● **Exercise brief**
Please repeat exactly the lines below from the one containing "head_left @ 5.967" down to the one containing "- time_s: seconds", both included, and nothing else.

===== Material provided

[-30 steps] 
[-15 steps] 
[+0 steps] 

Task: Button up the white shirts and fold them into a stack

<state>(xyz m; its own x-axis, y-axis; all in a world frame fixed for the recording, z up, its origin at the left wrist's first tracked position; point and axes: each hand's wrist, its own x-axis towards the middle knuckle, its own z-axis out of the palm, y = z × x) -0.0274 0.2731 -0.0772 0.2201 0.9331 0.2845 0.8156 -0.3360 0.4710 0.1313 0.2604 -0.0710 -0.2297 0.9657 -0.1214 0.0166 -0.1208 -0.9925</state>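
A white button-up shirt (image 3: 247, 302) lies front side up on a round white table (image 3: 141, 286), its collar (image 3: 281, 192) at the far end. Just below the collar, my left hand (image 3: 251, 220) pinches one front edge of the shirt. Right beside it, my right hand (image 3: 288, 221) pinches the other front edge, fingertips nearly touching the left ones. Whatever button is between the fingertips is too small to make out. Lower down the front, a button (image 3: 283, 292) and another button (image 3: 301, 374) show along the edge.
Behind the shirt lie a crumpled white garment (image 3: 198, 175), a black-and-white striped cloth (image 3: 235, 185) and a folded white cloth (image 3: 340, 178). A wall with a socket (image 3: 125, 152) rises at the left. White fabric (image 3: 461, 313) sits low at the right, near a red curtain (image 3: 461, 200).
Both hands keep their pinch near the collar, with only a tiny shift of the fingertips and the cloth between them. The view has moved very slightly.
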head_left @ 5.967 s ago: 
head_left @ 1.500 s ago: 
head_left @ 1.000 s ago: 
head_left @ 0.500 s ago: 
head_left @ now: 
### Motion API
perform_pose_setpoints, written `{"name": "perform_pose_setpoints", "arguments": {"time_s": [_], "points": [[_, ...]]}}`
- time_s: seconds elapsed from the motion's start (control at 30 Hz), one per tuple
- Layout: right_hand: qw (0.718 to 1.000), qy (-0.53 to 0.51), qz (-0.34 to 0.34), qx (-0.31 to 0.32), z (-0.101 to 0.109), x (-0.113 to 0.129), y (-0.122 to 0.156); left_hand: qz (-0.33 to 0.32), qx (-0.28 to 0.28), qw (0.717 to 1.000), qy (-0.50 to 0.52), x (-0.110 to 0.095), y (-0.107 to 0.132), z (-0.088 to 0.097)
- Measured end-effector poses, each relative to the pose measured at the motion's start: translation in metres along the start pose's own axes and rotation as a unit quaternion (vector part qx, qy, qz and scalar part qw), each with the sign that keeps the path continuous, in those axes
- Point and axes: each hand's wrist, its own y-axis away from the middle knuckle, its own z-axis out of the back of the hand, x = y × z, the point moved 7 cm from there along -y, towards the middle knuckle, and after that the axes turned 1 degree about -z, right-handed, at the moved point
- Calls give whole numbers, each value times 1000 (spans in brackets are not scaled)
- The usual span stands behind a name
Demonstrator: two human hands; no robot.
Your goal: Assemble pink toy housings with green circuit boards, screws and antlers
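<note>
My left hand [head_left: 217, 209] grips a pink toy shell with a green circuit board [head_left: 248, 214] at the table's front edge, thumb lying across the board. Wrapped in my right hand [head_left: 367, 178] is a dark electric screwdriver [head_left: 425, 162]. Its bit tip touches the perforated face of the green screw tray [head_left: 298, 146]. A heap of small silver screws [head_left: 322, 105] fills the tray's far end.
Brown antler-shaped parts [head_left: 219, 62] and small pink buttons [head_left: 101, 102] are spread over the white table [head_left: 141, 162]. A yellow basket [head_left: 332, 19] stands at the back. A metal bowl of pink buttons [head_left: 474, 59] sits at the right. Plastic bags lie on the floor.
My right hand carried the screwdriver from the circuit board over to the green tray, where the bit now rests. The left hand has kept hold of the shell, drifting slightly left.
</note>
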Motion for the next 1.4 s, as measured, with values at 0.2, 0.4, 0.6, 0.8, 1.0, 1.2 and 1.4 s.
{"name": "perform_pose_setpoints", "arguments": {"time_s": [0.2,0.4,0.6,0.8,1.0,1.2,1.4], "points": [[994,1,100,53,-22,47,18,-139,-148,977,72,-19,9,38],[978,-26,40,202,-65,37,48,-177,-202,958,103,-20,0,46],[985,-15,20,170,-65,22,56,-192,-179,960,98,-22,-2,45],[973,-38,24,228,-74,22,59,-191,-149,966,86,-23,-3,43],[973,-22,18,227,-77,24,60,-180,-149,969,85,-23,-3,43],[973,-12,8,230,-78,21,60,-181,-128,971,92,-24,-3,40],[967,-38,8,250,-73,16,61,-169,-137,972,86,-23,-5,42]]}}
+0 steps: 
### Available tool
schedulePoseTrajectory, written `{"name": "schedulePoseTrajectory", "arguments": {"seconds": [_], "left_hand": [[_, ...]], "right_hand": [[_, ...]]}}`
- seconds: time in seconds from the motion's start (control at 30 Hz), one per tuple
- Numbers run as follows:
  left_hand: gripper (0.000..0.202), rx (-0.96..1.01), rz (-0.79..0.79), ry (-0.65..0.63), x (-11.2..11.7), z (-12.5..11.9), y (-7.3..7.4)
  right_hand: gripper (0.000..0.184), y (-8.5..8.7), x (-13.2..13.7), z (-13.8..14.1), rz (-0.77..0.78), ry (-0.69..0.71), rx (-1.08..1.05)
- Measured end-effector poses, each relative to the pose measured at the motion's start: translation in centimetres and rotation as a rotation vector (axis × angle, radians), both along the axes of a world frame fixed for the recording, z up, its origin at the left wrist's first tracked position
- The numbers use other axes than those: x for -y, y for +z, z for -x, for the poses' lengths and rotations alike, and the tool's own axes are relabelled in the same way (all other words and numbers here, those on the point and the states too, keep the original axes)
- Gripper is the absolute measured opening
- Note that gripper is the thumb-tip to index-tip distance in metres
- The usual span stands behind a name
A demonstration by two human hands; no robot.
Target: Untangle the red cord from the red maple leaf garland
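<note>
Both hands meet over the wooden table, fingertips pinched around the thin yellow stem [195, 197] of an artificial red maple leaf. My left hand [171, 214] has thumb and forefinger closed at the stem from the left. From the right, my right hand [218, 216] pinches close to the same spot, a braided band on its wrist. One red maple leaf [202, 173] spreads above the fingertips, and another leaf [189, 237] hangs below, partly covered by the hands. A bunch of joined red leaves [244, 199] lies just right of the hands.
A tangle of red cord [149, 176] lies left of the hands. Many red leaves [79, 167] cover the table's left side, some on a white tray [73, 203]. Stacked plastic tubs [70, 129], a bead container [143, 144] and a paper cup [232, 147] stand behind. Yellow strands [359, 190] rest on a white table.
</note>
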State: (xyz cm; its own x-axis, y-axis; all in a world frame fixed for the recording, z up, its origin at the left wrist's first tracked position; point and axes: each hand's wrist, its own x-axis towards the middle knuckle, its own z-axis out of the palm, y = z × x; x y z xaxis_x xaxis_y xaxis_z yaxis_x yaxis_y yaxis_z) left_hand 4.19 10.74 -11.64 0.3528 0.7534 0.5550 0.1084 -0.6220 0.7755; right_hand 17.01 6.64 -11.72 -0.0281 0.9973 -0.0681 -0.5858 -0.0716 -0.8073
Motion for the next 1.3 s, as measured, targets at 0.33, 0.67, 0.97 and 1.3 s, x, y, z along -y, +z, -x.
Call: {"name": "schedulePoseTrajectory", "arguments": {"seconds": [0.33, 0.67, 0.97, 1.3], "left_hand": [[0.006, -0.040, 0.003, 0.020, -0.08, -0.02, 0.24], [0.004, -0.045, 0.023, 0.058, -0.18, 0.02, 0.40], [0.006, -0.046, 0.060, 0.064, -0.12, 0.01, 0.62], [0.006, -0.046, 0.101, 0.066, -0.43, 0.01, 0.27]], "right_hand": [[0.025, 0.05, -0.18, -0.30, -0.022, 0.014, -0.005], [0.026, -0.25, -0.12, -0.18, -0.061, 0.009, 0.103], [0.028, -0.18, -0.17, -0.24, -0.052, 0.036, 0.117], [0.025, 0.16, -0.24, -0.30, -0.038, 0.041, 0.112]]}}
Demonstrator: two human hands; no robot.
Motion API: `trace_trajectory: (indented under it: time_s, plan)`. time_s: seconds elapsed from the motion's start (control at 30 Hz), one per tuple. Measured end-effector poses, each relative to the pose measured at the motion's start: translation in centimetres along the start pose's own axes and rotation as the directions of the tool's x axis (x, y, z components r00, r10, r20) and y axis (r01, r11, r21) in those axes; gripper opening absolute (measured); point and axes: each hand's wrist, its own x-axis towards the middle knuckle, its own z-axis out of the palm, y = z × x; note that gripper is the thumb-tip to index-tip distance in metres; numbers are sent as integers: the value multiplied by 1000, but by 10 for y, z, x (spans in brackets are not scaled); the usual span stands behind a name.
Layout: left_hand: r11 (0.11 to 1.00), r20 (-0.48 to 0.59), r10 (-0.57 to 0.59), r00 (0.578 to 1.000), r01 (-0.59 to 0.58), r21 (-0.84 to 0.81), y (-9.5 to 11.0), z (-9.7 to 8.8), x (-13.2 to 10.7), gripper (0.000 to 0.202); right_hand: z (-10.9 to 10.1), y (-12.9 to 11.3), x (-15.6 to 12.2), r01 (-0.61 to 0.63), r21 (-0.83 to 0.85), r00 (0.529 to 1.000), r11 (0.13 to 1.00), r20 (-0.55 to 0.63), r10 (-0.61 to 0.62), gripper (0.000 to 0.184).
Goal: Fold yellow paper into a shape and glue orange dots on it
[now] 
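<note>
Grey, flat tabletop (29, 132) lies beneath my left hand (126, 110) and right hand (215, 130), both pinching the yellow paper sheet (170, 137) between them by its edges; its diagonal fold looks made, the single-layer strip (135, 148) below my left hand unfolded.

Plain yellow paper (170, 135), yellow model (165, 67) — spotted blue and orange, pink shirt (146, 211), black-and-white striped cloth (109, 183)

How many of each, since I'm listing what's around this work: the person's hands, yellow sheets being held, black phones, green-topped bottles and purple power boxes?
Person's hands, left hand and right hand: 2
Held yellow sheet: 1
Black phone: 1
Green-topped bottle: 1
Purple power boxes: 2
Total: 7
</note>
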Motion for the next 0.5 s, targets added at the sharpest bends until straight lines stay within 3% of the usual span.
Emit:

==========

● **Task output**
head_left @ 5.967 s ago: 
head_left @ 1.500 s ago: 
head_left @ 1.000 s ago: 
head_left @ 0.500 s ago: 
head_left @ now: 
### Motion API
perform_pose_setpoints, written `{"name": "perform_pose_setpoints", "arguments": {"time_s": [_], "points": [[_, ...]]}}`
- time_s: seconds elapsed from the motion's start (control at 30 Hz), one per tuple

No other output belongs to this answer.